▸ **REQUIREMENT**
Go through the data and copy each line that holds "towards".

[[ DATA, beginning ]]

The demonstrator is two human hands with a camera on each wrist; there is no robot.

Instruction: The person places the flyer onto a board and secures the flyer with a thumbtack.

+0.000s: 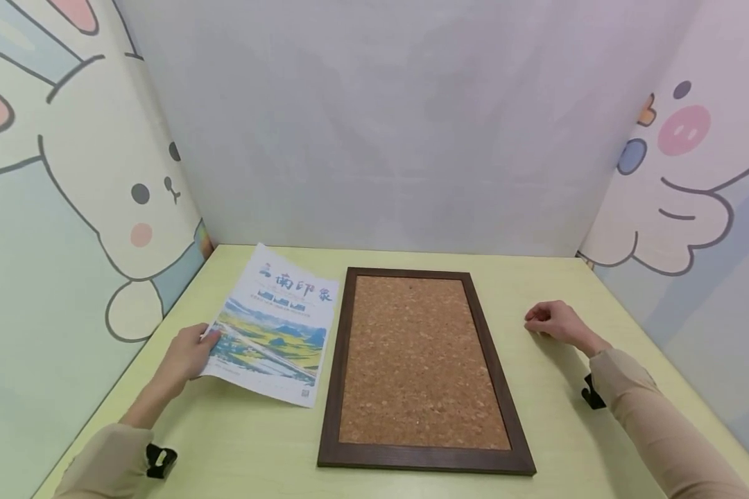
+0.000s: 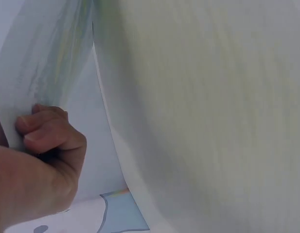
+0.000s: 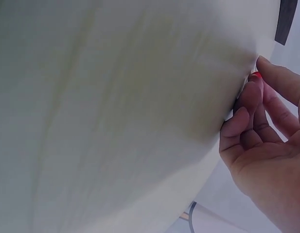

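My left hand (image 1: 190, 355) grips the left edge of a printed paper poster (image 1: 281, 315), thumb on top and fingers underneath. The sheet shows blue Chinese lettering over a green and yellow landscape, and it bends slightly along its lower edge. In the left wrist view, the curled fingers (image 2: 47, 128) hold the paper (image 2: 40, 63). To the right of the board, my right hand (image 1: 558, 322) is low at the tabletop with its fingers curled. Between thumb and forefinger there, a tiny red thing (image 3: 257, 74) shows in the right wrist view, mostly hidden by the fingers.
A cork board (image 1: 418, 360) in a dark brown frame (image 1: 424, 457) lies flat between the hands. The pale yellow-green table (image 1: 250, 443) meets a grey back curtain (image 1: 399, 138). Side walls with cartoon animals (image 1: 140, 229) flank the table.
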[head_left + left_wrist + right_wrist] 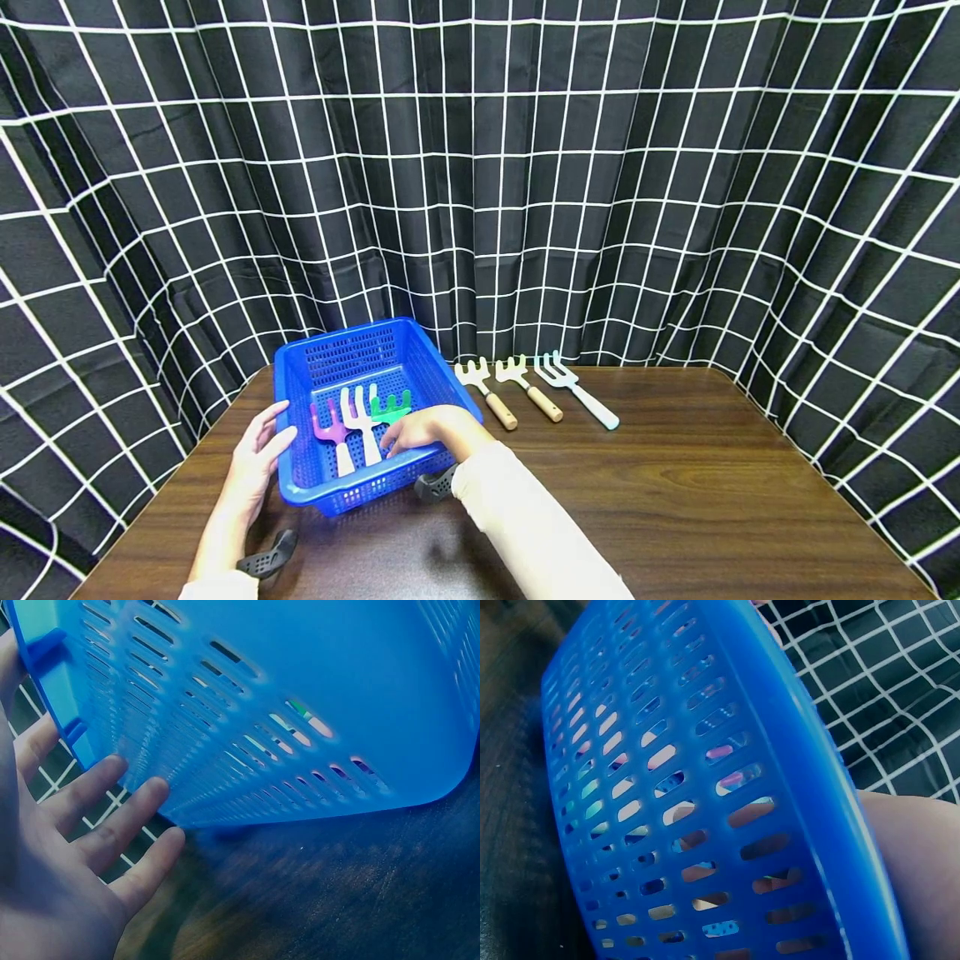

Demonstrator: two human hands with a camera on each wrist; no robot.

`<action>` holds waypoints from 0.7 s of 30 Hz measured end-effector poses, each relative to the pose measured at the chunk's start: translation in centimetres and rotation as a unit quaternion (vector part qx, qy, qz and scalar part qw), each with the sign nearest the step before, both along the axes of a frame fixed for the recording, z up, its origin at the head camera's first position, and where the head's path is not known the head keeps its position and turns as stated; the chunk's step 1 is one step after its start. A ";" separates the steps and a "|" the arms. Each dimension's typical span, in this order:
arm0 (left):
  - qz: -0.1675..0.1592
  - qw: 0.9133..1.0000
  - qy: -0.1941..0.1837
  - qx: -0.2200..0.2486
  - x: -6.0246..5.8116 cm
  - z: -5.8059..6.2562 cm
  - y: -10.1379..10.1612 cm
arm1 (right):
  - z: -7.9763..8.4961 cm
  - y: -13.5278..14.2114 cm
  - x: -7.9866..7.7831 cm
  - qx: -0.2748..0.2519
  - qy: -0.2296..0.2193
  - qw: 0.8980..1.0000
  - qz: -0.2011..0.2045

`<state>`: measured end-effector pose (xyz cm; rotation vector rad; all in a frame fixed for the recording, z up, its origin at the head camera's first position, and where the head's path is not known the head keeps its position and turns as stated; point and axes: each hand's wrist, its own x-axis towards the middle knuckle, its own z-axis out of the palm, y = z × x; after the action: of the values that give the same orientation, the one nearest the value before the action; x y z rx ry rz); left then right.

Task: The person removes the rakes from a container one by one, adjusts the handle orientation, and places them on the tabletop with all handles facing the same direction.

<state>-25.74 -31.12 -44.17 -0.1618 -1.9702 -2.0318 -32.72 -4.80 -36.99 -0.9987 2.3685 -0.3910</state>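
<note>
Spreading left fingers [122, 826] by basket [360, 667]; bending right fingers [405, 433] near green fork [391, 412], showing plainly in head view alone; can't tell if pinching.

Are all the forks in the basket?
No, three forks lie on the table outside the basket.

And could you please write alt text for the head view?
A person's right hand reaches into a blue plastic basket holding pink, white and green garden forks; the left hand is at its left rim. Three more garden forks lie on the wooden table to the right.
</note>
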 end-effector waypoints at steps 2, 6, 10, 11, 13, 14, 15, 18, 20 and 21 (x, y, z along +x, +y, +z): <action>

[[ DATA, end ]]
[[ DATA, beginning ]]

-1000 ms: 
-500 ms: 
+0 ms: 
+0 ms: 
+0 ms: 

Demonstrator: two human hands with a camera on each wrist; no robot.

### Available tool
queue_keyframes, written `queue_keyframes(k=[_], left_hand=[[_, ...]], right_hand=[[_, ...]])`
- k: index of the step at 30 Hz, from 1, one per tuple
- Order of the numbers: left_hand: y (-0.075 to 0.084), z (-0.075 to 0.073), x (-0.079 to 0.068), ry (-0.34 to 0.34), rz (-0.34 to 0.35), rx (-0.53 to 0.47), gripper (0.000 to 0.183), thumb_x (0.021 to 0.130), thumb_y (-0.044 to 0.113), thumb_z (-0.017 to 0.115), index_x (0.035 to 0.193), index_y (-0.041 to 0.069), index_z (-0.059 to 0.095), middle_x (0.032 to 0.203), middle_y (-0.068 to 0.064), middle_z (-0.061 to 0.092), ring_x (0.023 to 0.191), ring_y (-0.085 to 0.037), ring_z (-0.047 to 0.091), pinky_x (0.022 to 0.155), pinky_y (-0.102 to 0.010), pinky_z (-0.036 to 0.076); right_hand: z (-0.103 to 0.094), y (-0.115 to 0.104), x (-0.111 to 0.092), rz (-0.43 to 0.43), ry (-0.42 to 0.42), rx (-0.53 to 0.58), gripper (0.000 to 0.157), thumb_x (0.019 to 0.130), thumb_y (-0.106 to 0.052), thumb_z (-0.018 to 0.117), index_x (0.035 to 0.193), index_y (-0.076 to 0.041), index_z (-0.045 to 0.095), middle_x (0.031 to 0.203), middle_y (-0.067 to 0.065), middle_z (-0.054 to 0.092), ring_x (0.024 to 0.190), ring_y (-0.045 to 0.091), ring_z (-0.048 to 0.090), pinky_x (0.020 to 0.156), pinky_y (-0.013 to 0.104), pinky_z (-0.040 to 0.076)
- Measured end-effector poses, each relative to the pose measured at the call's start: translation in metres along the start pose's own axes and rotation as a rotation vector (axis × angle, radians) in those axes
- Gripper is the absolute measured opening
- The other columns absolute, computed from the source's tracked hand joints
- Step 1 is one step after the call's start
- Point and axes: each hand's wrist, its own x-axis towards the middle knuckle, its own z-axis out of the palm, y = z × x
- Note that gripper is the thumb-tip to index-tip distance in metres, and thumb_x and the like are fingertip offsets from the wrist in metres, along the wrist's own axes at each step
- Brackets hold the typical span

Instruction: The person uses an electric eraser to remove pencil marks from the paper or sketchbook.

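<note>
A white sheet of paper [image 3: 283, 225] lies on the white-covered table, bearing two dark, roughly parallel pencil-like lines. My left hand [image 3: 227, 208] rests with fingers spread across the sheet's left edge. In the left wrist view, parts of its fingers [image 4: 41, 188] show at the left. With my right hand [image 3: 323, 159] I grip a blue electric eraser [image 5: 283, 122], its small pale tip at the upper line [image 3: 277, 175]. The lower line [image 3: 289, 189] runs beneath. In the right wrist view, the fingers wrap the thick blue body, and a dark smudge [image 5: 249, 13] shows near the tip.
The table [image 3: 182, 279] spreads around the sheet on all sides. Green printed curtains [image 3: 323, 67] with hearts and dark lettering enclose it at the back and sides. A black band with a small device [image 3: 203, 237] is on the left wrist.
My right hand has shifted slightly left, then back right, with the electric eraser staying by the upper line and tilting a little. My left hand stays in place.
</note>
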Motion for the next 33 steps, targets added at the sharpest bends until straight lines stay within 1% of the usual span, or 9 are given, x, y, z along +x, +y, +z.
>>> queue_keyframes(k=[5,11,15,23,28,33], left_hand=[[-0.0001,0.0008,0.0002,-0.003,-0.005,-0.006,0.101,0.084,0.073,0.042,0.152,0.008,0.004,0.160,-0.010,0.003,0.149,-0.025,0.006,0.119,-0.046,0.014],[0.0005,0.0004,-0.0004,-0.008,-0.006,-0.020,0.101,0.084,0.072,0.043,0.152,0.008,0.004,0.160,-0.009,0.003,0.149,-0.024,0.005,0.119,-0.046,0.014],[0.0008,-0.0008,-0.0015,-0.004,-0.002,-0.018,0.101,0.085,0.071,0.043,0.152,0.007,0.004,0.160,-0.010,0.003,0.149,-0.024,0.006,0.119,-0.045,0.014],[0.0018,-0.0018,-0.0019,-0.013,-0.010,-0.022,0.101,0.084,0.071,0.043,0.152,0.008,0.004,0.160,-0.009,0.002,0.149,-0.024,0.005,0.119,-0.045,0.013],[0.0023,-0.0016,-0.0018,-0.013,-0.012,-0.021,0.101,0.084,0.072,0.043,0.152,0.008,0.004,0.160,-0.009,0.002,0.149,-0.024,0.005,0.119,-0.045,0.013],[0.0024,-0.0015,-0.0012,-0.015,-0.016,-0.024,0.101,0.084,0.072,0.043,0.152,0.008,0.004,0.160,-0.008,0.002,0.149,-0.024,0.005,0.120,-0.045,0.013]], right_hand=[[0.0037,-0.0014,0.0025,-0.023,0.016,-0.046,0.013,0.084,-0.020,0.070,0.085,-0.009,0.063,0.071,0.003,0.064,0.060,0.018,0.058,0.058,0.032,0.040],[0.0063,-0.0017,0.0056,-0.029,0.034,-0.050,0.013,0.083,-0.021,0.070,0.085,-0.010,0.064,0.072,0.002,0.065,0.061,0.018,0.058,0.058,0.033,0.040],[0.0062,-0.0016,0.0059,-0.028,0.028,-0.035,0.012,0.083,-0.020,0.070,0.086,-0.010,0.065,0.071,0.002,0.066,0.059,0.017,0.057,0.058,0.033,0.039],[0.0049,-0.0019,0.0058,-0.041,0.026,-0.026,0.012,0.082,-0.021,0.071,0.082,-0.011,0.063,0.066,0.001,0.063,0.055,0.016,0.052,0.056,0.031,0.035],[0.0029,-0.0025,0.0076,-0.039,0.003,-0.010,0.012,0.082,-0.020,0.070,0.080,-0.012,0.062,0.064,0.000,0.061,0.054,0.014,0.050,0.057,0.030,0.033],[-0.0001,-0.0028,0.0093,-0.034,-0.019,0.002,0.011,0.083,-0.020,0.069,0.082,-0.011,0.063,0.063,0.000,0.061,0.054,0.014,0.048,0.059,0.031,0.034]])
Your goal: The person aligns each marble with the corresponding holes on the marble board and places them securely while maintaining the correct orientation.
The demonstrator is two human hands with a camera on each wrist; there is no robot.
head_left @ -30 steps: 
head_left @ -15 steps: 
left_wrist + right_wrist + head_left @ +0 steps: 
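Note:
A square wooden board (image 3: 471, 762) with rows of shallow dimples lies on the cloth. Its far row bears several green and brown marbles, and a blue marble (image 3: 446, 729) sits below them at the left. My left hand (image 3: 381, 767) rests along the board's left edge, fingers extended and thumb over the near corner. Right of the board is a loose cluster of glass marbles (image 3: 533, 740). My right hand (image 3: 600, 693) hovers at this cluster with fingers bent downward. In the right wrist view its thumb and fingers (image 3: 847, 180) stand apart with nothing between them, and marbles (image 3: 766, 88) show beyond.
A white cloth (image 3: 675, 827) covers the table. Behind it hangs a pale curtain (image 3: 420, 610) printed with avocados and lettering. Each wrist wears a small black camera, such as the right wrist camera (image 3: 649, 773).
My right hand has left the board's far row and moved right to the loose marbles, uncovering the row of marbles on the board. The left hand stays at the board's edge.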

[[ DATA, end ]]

▸ **RESULT OF THE TASK**
`<state>`: measured end-effector pose (xyz cm; rotation vector rad; all in a frame fixed for the recording, z up, its origin at the head camera's first position, and where the head's path is not known the head keeps its position and turns as stated; point and axes: each hand's wrist, its own x-axis towards the middle knuckle, its own z-axis out of the palm, y = z × x; after the action: of the values that give the same orientation, the one nearest the value before the action; x y z rx ry rz); left then right.
- Point and axes: each hand's wrist, its own x-axis towards the middle knuckle, its own z-axis out of the palm, y = z × x

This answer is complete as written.